The answer must be an exact copy of the lines from the top of the listing below through the line with "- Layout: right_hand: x", with no pictures.

^^^^^^^^^^^^^^^^

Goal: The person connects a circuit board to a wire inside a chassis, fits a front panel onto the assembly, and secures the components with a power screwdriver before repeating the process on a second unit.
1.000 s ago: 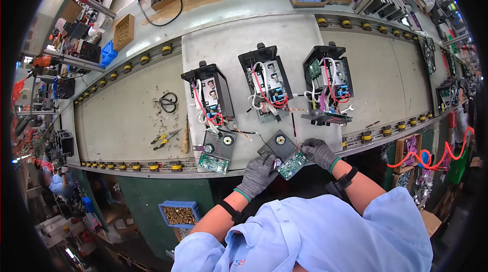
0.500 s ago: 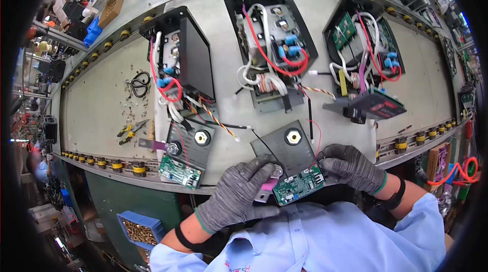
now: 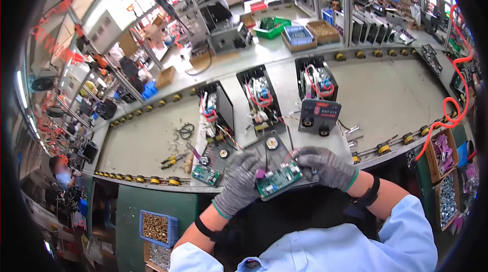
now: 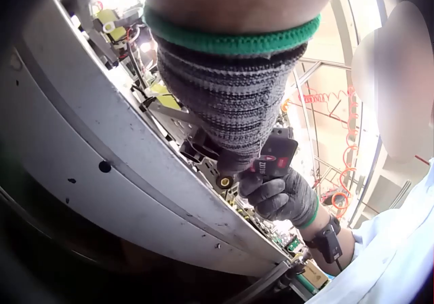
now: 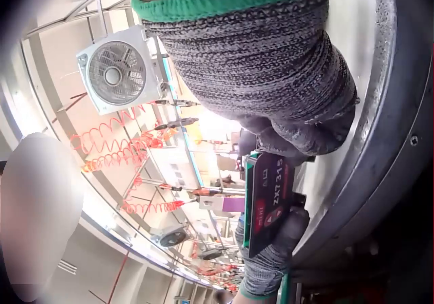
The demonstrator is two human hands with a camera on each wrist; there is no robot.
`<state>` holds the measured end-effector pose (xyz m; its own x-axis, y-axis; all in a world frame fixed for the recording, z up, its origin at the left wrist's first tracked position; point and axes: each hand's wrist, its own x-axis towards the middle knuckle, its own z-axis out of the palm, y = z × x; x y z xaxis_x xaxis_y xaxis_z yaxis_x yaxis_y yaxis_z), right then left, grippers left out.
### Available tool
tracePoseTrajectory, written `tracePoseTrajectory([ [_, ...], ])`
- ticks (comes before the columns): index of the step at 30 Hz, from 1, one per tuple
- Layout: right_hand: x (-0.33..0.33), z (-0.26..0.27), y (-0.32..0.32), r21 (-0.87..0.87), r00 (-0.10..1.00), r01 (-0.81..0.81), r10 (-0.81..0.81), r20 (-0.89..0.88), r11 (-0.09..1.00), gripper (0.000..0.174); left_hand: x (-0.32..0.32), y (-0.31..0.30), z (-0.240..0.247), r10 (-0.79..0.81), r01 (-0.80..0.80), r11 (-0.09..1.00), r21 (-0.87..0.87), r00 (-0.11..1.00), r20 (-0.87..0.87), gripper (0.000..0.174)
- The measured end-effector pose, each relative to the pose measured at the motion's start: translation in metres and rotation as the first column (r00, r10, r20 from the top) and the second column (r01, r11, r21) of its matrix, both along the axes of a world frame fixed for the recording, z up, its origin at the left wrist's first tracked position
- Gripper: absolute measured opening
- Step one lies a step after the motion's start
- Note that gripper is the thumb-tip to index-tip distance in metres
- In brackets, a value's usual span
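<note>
A dark front panel (image 3: 282, 155) with a green circuit board (image 3: 279, 179) at its near end lies at the table's front edge, tilted. My gloved left hand (image 3: 238, 180) grips its left side, beside a purple-ended metal strip (image 5: 224, 204). At its right side, my gloved right hand (image 3: 325, 168) has curled fingers on the board's corner, partly hiding it. The right wrist view shows the panel's printed face (image 5: 271, 195), with the left thumb across its lower end. A brass connector (image 3: 272, 143) is on the panel. Behind it stands an opened black unit (image 3: 260, 94) with red and white wires.
Two more opened units (image 3: 218, 104) (image 3: 317, 79) stand on the table, the right one with its panel upright. Another panel with a board (image 3: 206, 174) lies left. Yellow pliers (image 3: 174, 161) and a cable coil (image 3: 186, 131) lie farther left. A bin of brass parts (image 3: 155, 226) is below.
The head view has swung upward, so the units appear smaller and farther off. Both hands stay at the panel's sides. The right unit's panel now shows its printed front upright.
</note>
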<state>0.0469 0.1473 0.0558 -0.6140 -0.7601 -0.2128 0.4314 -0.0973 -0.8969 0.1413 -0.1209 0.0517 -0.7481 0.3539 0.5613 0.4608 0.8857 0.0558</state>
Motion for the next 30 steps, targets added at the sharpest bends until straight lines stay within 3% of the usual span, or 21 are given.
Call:
tracePoseTrajectory([
  [1, -0.005, 0.025, -0.011, -0.091, 0.999, 0.041, -0.039, 0.021, 0.995, 0.03, -0.011, -0.01, 0.021, 0.0, -0.01, 0.996, -0.083, 0.994, -0.109, 0.066],
  [2, -0.016, 0.04, -0.025, -0.166, 0.995, 0.085, -0.094, -0.045, 0.982, 0.027, -0.035, -0.018, 0.043, -0.097, 0.098, 0.995, -0.007, 0.973, -0.208, 0.065],
  [3, -0.035, 0.057, -0.035, -0.134, 0.985, 0.07, -0.09, -0.148, 0.989, 0.024, -0.059, -0.03, 0.07, -0.126, 0.14, 0.986, 0.091, 0.98, -0.151, 0.065],
  [4, -0.051, 0.068, -0.051, -0.301, 0.986, 0.092, -0.13, -0.108, 0.949, 0.021, -0.062, -0.025, 0.106, -0.088, 0.088, 0.977, 0.196, 0.996, -0.011, 0.063],
  [6, -0.093, 0.063, -0.079, -0.328, 0.974, 0.149, -0.196, -0.117, 0.933, 0.023, -0.1, -0.052, 0.114, -0.232, 0.05, 0.793, 0.607, 0.946, 0.225, 0.056],
  [8, -0.11, 0.038, -0.097, -0.284, 0.94, 0.245, -0.298, -0.163, 0.927, 0.027, -0.12, -0.062, 0.123, -0.119, -0.134, 0.853, 0.504, 0.89, 0.439, 0.063],
  [9, -0.096, 0.044, -0.092, -0.08, 0.931, 0.286, -0.297, -0.215, 0.955, 0.029, -0.119, -0.058, 0.129, -0.081, -0.117, 0.907, 0.405, 0.894, 0.44, 0.062],
  [10, -0.097, 0.021, -0.093, 0.088, 0.858, 0.35, -0.281, -0.43, 0.933, 0.029, -0.123, -0.065, 0.12, -0.085, -0.105, 0.922, 0.373, 0.885, 0.457, 0.061],
  [11, -0.1, -0.02, -0.096, 0.034, 0.773, 0.369, -0.287, -0.565, 0.929, 0.029, -0.124, -0.068, 0.116, -0.123, -0.096, 0.922, 0.374, 0.845, 0.521, 0.06],
  [12, -0.083, -0.007, -0.091, 0.205, 0.847, 0.349, -0.214, -0.487, 0.915, 0.028, -0.122, -0.069, 0.114, -0.159, -0.094, 0.922, 0.377, 0.794, 0.587, 0.059],
  [13, -0.08, -0.03, -0.094, 0.133, 0.658, 0.473, -0.25, -0.71, 0.871, 0.025, -0.121, -0.07, 0.113, -0.164, -0.096, 0.921, 0.378, 0.783, 0.6, 0.059],
  [14, -0.082, -0.046, -0.097, 0.145, 0.67, 0.476, -0.251, -0.699, 0.868, 0.025, -0.121, -0.07, 0.112, -0.183, -0.097, 0.924, 0.369, 0.735, 0.653, 0.058],
  [17, -0.088, -0.08, -0.105, 0.018, 0.346, 0.61, -0.246, -0.905, 0.792, 0.024, -0.126, -0.075, 0.088, -0.196, -0.114, 0.927, 0.358, 0.666, 0.72, 0.052],
  [18, -0.089, -0.089, -0.108, 0.023, 0.351, 0.612, -0.245, -0.904, 0.791, 0.024, -0.127, -0.076, 0.083, -0.204, -0.129, 0.92, 0.371, 0.651, 0.732, 0.051],
  [20, -0.09, -0.098, -0.112, 0.103, 0.718, 0.446, -0.287, -0.634, 0.889, 0.023, -0.127, -0.076, 0.074, -0.19, -0.176, 0.911, 0.372, 0.622, 0.76, 0.05],
  [21, -0.089, -0.085, -0.109, 0.107, 0.937, 0.283, -0.251, -0.241, 0.953, 0.023, -0.126, -0.076, 0.07, -0.176, -0.222, 0.902, 0.371, 0.595, 0.784, 0.05],
  [22, -0.091, -0.081, -0.11, 0.104, 0.937, 0.281, -0.249, -0.245, 0.954, 0.023, -0.126, -0.078, 0.065, -0.174, -0.222, 0.902, 0.371, 0.6, 0.781, 0.05],
  [24, -0.093, -0.077, -0.11, -0.109, 0.96, 0.193, -0.164, 0.229, 0.975, 0.024, -0.122, -0.079, 0.056, -0.264, -0.273, 0.829, 0.488, 0.579, 0.772, 0.049],
  [26, -0.094, -0.071, -0.109, -0.096, 0.965, 0.189, -0.166, 0.205, 0.977, 0.023, -0.116, -0.071, 0.056, -0.233, -0.359, 0.797, 0.486, 0.56, 0.795, 0.049],
  [28, -0.093, -0.07, -0.11, -0.087, 0.97, 0.182, -0.165, 0.178, 0.979, 0.022, -0.115, -0.078, 0.035, -0.393, -0.45, 0.635, 0.628, 0.511, 0.764, 0.051],
  [30, -0.09, -0.077, -0.113, -0.046, 0.958, 0.237, -0.225, 0.18, 0.971, 0.02, -0.113, -0.078, 0.02, -0.441, -0.436, 0.598, 0.672, 0.521, 0.73, 0.058],
])
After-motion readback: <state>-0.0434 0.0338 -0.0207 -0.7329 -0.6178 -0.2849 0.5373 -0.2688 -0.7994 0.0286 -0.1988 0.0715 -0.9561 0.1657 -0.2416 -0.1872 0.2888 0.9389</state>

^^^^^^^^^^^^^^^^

YOUR RESPONSE:
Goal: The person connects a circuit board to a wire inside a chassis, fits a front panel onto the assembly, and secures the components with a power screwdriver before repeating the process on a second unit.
1.000 s ago: 
0.500 s ago: 
now: 
now: 
now: 
The demonstrator is two human hands with a camera on each wrist; there is no robot.
`<state>` holds the measured end-effector pose (xyz m; its own x-axis, y-axis; all in a world frame fixed for the recording, z up, its origin at the left wrist's first tracked position; point and axes: each hand's wrist, its own x-axis towards the middle knuckle, its own z-axis out of the palm, y = z × x; x y z xaxis_x xaxis_y xaxis_z yaxis_x yaxis_y yaxis_z), right then left, grippers left out.
### Available tool
tracePoseTrajectory, written `tracePoseTrajectory([ [_, ...], ])`
- ticks (comes before the columns): index of the step at 30 Hz, from 1, one per tuple
- Layout: right_hand: x (-0.33..0.33), z (-0.26..0.27), y (-0.32..0.32), r21 (-0.87..0.87), r00 (-0.10..1.00), r01 (-0.81..0.81), r10 (-0.81..0.81), r20 (-0.89..0.88), r11 (-0.09..1.00), gripper (0.000..0.174); left_hand: x (-0.32..0.32), y (-0.31..0.30), z (-0.240..0.247), r10 (-0.79..0.81), r01 (-0.80..0.80), r11 (-0.09..1.00), r21 (-0.87..0.87), r00 (-0.11..1.00), r20 (-0.87..0.87), gripper (0.000..0.174)

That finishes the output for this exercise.